TASK TO CARRY OUT => Please copy each line in the records below that contains the string "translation".
═════ PROVIDED DATA
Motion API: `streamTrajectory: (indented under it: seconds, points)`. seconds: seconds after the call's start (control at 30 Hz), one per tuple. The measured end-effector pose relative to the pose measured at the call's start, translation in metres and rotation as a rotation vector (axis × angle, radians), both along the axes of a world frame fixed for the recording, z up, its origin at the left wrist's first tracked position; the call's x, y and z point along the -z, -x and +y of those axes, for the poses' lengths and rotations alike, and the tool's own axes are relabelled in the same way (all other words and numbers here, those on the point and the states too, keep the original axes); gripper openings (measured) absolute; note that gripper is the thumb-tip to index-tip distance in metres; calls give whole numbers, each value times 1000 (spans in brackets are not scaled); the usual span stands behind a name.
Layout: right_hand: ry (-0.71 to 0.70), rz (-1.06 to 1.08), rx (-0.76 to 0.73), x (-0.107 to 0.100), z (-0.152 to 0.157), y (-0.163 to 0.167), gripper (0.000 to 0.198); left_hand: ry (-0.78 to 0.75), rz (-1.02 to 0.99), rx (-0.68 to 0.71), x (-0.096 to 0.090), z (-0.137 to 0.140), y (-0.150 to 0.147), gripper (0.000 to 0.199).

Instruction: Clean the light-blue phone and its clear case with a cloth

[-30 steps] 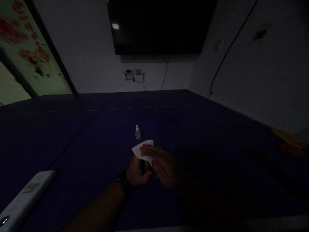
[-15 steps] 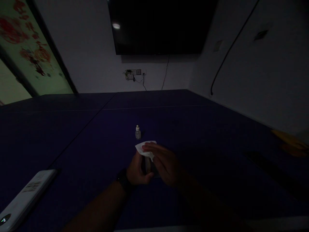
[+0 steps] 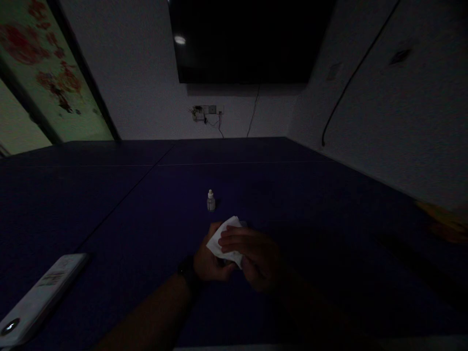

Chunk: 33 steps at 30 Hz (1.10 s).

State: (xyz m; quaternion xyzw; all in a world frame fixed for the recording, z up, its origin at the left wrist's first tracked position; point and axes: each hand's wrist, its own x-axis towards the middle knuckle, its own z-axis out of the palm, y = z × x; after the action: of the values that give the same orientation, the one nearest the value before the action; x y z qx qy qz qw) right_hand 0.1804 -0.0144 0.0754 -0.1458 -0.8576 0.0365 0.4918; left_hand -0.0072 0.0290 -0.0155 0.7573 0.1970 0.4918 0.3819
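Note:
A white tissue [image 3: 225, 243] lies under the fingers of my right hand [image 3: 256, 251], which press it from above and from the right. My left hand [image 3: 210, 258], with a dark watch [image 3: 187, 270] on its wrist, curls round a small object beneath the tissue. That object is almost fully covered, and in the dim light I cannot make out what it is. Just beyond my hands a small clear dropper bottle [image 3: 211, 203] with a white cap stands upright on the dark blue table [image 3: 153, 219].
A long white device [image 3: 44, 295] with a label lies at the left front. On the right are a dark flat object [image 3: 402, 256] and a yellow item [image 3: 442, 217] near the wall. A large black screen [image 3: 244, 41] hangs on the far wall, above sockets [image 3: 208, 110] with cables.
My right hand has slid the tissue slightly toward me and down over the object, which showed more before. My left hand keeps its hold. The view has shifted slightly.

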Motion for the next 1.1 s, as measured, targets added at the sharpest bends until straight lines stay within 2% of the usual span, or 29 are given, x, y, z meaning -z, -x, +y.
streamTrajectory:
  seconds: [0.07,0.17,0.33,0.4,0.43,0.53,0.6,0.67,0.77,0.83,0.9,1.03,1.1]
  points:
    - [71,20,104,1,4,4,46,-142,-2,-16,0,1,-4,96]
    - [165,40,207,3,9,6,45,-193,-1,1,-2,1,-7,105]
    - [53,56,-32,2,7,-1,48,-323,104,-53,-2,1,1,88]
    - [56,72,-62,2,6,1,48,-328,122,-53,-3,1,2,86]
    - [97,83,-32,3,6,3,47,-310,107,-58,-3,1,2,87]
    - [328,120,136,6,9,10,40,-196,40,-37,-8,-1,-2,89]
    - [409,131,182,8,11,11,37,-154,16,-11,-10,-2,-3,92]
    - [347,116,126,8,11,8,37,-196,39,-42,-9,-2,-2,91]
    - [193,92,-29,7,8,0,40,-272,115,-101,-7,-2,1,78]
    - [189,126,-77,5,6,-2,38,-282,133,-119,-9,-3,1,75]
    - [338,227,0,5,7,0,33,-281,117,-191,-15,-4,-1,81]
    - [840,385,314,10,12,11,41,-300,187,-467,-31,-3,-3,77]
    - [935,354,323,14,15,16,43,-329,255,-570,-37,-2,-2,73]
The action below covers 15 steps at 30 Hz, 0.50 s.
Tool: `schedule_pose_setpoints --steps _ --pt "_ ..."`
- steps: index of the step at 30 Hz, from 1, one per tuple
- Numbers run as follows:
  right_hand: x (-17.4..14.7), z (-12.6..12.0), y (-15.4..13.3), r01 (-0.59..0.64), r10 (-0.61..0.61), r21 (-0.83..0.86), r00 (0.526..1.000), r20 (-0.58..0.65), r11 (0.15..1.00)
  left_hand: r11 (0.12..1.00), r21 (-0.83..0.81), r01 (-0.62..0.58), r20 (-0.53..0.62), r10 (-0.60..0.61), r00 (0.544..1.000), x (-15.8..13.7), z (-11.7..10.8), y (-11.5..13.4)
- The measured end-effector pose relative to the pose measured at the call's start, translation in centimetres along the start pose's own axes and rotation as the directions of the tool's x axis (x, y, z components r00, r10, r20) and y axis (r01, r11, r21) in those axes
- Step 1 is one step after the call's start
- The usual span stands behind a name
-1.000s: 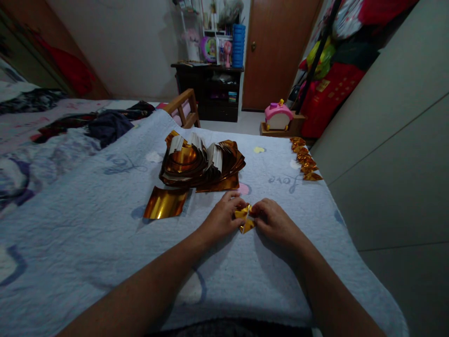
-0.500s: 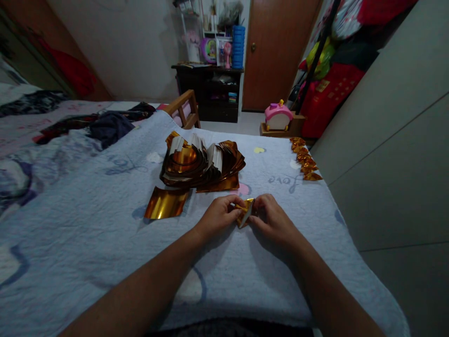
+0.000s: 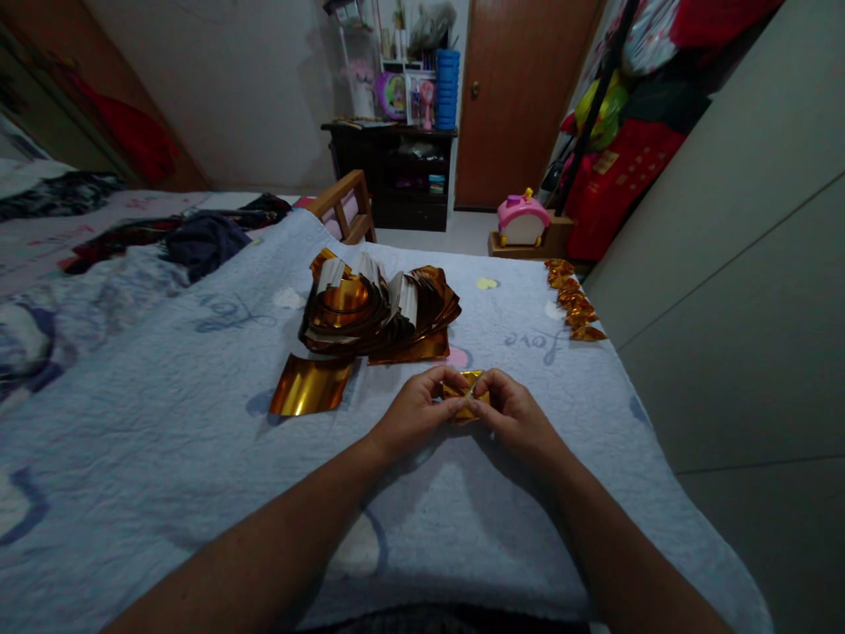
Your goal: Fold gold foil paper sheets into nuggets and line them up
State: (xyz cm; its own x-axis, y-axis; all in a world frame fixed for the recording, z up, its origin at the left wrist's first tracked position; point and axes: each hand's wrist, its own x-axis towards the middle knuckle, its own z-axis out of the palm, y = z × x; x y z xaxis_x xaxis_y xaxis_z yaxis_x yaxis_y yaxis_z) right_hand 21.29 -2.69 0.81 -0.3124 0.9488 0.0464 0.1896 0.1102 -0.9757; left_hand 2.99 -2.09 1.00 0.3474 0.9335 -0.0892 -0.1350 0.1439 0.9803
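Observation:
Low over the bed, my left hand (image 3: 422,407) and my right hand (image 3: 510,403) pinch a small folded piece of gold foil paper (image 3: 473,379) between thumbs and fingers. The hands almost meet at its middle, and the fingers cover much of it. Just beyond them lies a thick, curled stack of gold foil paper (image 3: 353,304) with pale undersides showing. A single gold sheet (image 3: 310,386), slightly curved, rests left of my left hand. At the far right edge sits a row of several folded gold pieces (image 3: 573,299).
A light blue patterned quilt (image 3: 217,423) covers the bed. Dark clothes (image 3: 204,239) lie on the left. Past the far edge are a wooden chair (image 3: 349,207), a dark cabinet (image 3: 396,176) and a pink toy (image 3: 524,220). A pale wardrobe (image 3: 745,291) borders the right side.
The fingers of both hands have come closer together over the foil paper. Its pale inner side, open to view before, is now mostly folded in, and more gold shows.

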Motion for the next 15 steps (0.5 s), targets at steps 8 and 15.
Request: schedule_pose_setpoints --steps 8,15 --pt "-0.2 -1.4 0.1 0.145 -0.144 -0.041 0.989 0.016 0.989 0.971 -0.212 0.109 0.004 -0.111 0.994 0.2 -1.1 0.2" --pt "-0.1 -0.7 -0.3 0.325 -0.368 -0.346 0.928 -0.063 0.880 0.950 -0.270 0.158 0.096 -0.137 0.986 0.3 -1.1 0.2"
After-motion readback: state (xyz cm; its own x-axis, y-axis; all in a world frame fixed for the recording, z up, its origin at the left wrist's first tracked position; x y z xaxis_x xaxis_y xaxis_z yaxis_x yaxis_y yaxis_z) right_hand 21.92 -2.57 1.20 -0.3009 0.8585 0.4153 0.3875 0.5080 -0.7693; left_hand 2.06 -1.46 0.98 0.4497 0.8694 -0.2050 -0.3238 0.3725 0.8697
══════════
EXERCISE OUTPUT =>
Motion API: `streamTrajectory: (indented under it: seconds, points)`. seconds: seconds after the call's start (control at 30 Hz), one per tuple. The measured end-effector pose relative to the pose measured at the call's start, translation in metres and rotation as a rotation vector (axis × angle, radians), both along the axes of a world frame fixed for the recording, z up, its origin at the left wrist's first tracked position; the call's x, y and z point along the -z, -x and +y of those axes, for the poses' lengths and rotations alike, and the tool's own axes are relabelled in the same way (all other words and numbers here, those on the point and the states too, keep the original axes); gripper openings (measured) absolute; note that gripper is the thumb-tip to index-tip distance in metres; calls give whole numbers, each value times 1000 (spans in brackets are not scaled); the usual span stands behind a name.
- The measured end-effector pose relative to the pose measured at the call's start, translation in centimetres along the start pose's own axes and rotation as the directions of the tool's x axis (x, y, z components r00, r10, r20) and y axis (r01, r11, r21) in those axes

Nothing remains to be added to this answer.